Look through the entries that follow and count the lines with the word "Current". The reply is that number alone.

Dataset entries:
###

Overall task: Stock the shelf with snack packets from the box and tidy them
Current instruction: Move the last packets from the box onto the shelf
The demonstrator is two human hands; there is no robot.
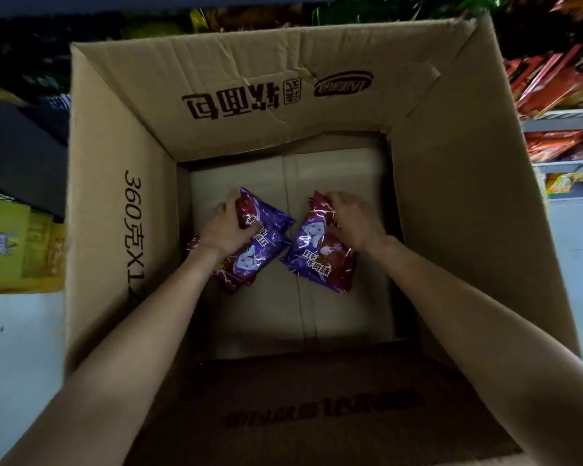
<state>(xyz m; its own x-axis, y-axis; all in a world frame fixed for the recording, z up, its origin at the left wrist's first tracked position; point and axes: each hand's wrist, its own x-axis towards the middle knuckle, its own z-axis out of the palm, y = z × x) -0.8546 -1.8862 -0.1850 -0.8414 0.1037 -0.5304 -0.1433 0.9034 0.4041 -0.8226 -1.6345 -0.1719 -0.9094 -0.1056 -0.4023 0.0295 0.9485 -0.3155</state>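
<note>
Both my arms reach down into a deep cardboard box [122, 203]. On its floor lie purple and red snack packets. My left hand [226, 230] grips the left packets [266, 227], two of them overlapping, with a third red edge showing under my wrist. My right hand [352, 220] curls round the top of the right packet [317, 260]. The left and right packets almost touch at the middle of the box floor.
Shelves [559, 116] with red and orange packets stand at the right, past the box wall. More snack bags show beyond the box's far flap [249, 18]. A yellow-green carton [17, 250] sits on the pale floor at the left.
</note>
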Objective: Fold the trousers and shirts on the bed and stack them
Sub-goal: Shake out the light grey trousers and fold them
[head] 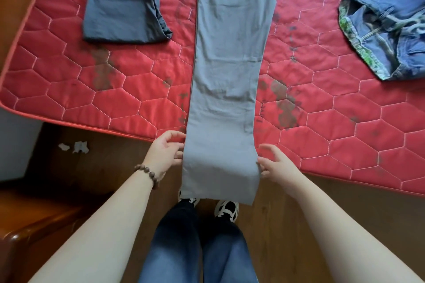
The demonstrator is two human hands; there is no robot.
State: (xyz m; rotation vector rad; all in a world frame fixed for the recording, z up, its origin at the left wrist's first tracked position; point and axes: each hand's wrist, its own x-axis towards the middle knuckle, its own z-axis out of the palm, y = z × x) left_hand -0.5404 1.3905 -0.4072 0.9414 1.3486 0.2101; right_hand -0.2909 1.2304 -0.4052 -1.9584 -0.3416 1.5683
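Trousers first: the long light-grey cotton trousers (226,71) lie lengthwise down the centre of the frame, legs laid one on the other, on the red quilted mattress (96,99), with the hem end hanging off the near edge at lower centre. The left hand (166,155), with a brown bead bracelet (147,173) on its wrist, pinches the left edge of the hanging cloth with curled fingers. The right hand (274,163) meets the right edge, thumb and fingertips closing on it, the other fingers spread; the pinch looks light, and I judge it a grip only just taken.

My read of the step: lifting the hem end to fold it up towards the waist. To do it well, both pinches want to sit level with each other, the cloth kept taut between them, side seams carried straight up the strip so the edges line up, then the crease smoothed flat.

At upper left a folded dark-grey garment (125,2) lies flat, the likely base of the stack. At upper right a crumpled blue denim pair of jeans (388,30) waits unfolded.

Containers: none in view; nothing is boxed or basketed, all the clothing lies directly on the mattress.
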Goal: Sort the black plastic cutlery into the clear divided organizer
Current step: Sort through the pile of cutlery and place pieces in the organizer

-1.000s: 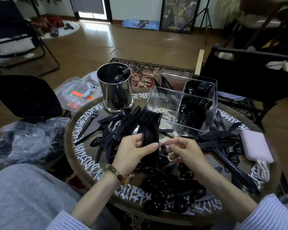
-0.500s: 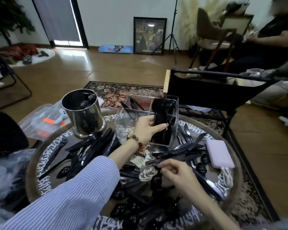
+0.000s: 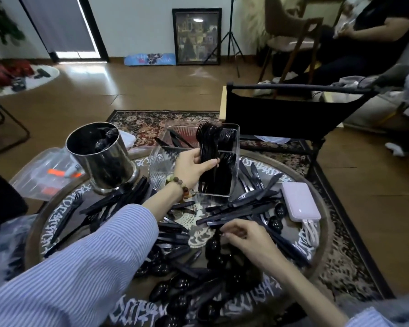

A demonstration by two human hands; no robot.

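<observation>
The left hand [image 3: 194, 167] is clamped round a bundle of black forks [image 3: 207, 147], held upright with tines up, over the clear divided organizer [image 3: 234, 161]. The bundle stands at the organizer's near right compartment; whether its handle ends touch the floor of that compartment cannot be told. The right hand [image 3: 242, 234] works well apart, on the near side of the organizer, fingers curled over loose cutlery [image 3: 234, 214] on the round table [image 3: 326, 234]; what it pinches, if anything, cannot be told.

Risks:
- Early release may let the forks fan out and tip over the organizer wall.
- Spoons appear to occupy the right side already; forks dropped there would mix types.

The organizer's contents merge into one black mass. The far compartments are partly hidden behind the bundle.
</observation>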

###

Answer to this problem:
2